Instructions for the task: If a line in the material below has the word "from", copy it.

Supplied records:
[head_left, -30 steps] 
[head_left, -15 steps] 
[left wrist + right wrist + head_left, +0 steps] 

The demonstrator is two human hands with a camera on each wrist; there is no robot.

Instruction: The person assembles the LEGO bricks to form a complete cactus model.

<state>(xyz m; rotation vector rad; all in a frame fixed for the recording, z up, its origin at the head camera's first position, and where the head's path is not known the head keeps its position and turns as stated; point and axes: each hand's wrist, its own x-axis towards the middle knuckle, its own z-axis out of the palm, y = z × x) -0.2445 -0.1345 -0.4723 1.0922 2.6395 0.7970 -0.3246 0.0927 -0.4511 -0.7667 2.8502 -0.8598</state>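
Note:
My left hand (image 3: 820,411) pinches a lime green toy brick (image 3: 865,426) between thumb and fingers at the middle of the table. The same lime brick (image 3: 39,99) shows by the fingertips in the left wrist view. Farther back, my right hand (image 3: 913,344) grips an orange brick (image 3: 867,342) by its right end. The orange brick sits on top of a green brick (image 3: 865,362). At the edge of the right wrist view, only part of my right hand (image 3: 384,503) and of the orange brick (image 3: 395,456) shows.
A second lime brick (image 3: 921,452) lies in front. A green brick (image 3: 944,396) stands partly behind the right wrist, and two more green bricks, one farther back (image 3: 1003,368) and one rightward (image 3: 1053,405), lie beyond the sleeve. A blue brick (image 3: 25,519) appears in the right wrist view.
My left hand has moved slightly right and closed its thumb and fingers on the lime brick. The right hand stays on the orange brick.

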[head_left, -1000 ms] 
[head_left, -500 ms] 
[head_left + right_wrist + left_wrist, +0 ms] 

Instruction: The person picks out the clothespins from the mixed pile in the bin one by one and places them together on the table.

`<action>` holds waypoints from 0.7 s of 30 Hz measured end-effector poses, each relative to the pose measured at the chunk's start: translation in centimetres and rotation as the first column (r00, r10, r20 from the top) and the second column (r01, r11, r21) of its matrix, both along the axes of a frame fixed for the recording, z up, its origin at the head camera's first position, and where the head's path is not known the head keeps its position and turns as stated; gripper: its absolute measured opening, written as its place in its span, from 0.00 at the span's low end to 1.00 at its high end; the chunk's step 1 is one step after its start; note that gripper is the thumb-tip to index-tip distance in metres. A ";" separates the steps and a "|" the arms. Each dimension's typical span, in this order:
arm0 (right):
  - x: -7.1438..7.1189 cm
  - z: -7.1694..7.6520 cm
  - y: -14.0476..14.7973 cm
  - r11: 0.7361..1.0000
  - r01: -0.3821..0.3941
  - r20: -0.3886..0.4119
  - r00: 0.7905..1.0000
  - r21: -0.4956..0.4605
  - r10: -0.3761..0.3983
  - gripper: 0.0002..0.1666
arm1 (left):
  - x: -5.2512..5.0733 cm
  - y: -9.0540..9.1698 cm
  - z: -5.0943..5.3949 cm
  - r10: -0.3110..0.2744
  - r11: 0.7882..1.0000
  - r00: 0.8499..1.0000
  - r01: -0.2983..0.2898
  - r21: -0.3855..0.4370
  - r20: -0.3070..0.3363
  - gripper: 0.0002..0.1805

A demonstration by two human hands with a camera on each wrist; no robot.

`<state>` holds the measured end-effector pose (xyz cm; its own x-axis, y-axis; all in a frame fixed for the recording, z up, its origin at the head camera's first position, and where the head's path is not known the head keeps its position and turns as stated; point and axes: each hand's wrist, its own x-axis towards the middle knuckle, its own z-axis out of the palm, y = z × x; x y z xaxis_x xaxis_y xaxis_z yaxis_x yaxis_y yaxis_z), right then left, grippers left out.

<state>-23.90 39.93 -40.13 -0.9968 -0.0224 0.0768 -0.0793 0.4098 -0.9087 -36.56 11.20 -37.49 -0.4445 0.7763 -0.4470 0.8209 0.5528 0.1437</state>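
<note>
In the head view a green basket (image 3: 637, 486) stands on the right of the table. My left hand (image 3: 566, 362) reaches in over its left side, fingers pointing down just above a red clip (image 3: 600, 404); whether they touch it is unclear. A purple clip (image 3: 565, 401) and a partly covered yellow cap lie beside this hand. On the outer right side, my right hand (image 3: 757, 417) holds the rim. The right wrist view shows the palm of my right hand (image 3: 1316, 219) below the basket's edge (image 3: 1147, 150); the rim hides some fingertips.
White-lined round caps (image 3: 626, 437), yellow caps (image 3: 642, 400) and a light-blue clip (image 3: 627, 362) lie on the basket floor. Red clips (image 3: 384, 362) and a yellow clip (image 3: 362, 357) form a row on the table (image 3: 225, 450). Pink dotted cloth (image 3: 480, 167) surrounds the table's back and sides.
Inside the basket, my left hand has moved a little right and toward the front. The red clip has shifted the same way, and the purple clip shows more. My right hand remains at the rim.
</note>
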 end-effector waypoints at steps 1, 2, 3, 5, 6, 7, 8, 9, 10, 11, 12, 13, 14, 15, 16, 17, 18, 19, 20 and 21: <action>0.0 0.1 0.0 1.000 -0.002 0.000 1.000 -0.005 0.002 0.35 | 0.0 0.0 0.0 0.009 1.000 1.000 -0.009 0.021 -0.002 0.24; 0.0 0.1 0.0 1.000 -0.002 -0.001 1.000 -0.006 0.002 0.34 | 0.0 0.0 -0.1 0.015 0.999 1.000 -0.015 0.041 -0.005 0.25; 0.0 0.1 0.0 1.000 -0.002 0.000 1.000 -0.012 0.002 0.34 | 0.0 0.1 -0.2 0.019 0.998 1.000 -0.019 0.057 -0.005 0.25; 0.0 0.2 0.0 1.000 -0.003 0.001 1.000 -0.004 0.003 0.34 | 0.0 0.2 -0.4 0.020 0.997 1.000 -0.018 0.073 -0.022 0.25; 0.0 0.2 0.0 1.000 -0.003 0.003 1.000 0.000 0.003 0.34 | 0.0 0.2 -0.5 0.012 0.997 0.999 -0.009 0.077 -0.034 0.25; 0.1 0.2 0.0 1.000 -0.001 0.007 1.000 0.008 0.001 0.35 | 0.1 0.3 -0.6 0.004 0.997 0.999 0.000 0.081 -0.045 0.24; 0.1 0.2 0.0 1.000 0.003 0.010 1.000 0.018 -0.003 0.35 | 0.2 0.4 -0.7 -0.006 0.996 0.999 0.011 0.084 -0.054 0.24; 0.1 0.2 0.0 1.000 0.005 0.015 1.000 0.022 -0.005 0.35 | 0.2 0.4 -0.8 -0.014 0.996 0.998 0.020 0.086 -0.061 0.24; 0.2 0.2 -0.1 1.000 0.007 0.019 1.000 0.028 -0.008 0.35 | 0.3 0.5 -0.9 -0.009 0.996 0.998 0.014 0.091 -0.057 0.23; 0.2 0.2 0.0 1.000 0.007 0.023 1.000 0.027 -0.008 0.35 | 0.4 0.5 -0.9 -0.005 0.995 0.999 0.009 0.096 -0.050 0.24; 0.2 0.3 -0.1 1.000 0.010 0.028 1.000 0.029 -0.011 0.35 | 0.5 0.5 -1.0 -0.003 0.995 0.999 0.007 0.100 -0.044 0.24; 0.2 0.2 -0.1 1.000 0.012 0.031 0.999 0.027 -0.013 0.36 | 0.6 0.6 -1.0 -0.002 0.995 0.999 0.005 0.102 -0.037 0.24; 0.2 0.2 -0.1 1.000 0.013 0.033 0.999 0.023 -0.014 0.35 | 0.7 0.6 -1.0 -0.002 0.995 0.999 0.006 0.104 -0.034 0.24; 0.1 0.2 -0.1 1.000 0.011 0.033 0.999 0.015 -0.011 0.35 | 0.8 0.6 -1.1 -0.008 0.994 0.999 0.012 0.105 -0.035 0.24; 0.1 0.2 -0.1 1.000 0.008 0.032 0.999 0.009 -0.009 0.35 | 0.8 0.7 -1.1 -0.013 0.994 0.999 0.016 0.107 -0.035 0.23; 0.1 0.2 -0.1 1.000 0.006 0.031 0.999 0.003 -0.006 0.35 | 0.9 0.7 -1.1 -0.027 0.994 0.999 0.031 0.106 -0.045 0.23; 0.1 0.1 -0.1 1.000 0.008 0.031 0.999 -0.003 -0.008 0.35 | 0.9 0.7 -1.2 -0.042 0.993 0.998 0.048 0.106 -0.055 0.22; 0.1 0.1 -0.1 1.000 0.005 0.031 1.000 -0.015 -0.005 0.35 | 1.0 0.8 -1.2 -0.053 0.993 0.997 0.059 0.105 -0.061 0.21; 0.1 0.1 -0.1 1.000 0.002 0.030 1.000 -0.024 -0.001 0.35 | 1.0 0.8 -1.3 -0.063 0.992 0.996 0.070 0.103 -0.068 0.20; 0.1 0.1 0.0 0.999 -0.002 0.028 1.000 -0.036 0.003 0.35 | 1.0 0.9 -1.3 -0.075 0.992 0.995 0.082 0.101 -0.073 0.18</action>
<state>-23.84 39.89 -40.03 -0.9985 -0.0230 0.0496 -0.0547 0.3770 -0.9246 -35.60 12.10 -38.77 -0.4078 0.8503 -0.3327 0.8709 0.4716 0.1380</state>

Your response:
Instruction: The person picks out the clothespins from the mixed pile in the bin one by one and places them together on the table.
`<action>` holds waypoints from 0.7 s of 30 Hz measured end-effector poses, each relative to the pose measured at the chunk's start: translation in centimetres and rotation as the first column (r00, r10, r20 from the top) and the second column (r01, r11, r21) of its matrix, both along the axes of a frame fixed for the recording, z up, its origin at the head camera's first position, and where the head's path is not known the head keeps its position and turns as stated; gripper: its absolute measured opening, written as its place in its span, from 0.00 at the span's low end to 1.00 at its high end; the chunk's step 1 is one step after its start; note that gripper is the thumb-tip to index-tip distance in metres. A ";" separates the steps and a "|" the arms. Each dimension's typical span, in this order:

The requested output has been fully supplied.